▶ **Exercise objective**: Whenever "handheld" appears in a line of the entries below, that line counts; give the total only.
--- Excerpted records Enclosed Below ---
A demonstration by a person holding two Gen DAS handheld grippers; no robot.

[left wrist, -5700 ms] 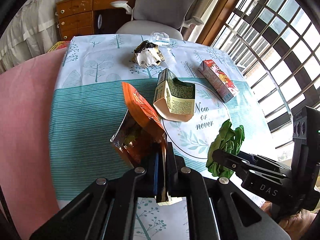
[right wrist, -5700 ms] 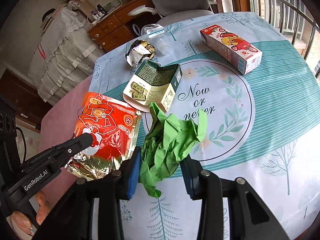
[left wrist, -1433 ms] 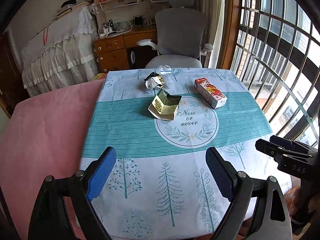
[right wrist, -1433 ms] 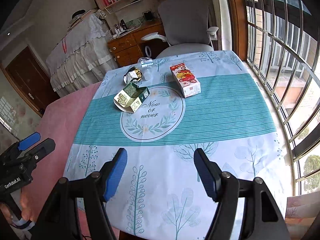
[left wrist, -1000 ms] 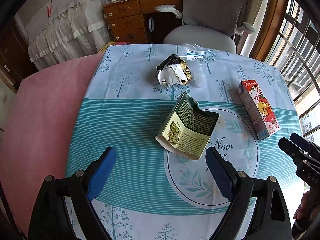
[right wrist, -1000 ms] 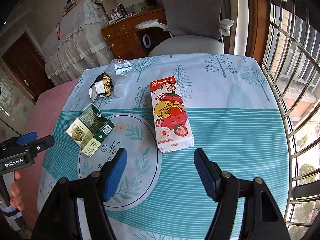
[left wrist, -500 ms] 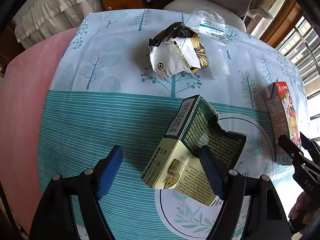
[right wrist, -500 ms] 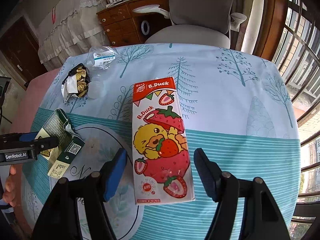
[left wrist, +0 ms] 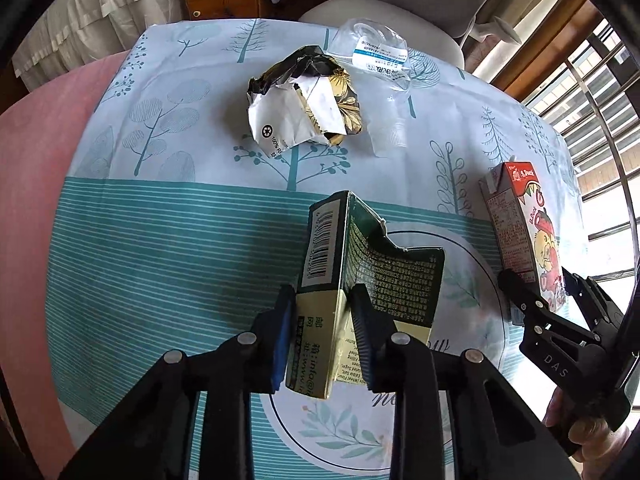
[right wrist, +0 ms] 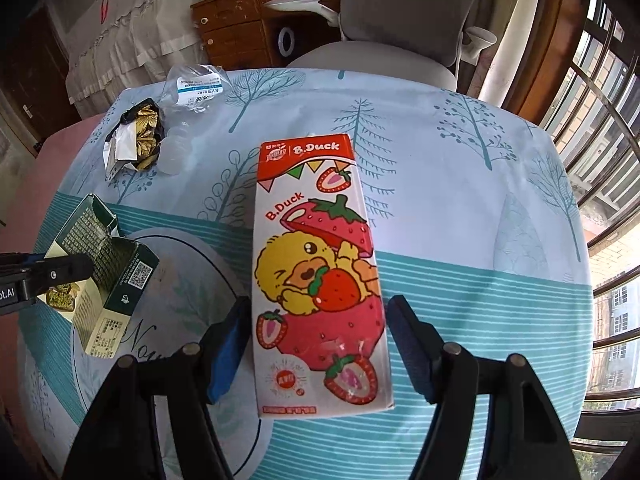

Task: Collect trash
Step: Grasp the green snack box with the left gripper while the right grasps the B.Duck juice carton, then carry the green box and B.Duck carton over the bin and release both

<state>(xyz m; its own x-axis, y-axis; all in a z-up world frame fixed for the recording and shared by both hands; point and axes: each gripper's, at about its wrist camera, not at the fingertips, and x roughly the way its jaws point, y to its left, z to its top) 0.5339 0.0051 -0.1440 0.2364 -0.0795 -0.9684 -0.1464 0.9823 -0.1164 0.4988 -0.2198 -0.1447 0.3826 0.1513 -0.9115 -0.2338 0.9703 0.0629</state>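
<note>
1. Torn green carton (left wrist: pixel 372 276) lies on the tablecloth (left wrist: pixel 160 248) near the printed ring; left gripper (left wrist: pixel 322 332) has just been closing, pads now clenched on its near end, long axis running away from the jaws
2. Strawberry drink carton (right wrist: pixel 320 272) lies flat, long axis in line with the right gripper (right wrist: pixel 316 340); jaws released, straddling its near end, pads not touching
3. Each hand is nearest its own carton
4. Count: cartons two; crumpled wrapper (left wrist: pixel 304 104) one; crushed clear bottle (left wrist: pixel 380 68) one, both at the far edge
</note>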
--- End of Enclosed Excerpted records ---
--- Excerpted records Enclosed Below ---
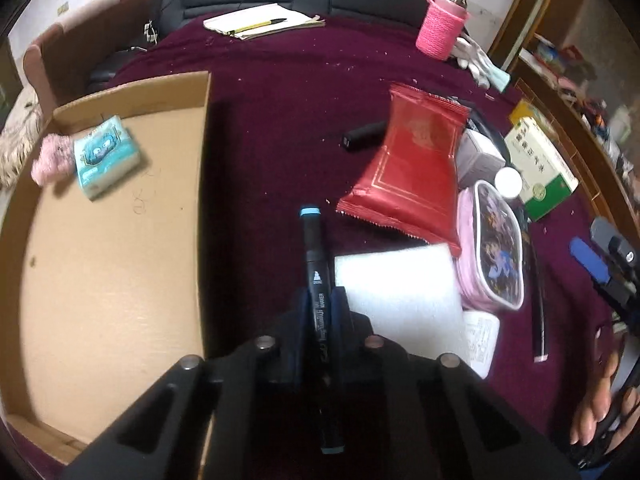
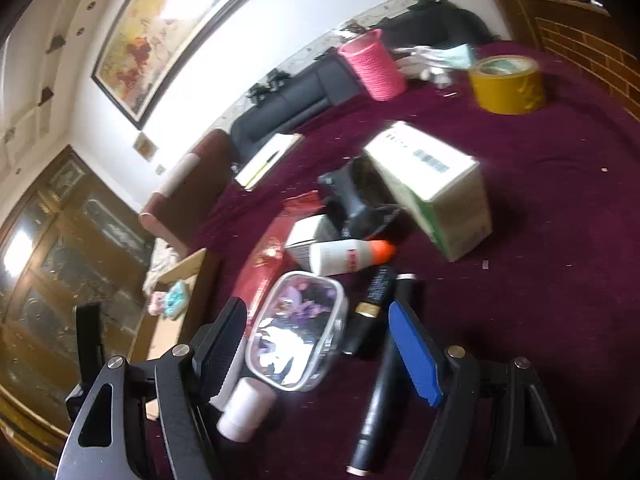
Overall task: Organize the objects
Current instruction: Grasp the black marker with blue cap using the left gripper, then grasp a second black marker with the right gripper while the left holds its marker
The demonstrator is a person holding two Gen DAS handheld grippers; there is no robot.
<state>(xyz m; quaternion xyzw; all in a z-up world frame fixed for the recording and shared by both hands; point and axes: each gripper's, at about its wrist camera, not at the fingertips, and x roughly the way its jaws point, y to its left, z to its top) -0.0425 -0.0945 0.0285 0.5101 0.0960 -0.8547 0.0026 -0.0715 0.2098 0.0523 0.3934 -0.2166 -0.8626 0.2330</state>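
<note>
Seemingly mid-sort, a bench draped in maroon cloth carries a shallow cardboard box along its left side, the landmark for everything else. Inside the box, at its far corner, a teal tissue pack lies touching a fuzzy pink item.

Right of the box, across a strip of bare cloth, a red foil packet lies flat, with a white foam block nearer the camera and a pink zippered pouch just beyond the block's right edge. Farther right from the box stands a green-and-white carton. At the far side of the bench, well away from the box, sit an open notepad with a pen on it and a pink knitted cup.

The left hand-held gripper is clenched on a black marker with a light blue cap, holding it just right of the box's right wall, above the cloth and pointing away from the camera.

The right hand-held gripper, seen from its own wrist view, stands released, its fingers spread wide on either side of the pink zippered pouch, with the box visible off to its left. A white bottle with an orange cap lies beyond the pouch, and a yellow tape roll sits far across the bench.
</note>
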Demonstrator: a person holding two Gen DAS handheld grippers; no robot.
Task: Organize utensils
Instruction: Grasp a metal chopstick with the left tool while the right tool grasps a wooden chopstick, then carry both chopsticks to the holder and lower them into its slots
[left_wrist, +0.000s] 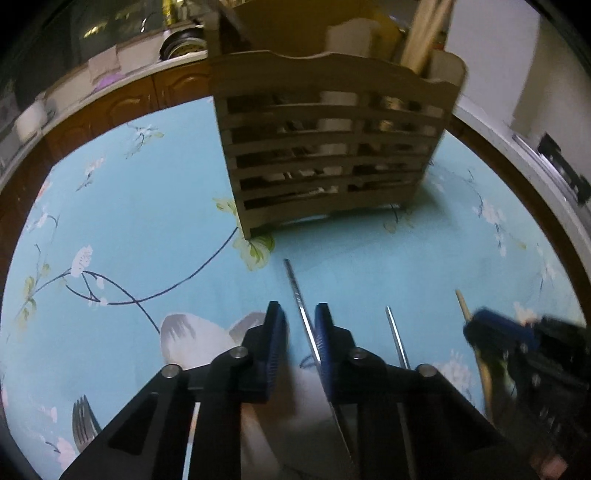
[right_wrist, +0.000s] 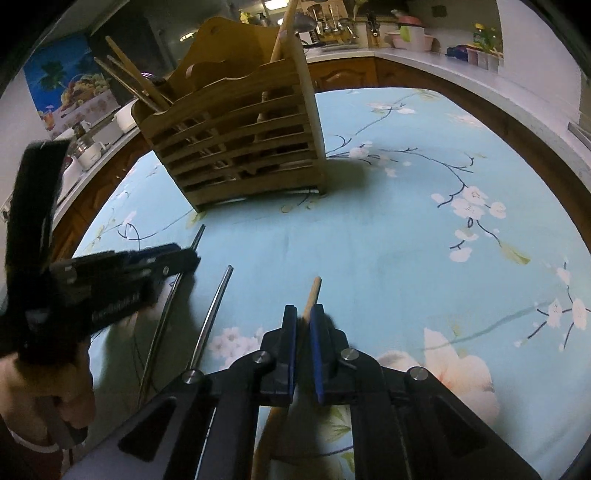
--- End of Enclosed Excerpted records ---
▶ **Answer box**: 3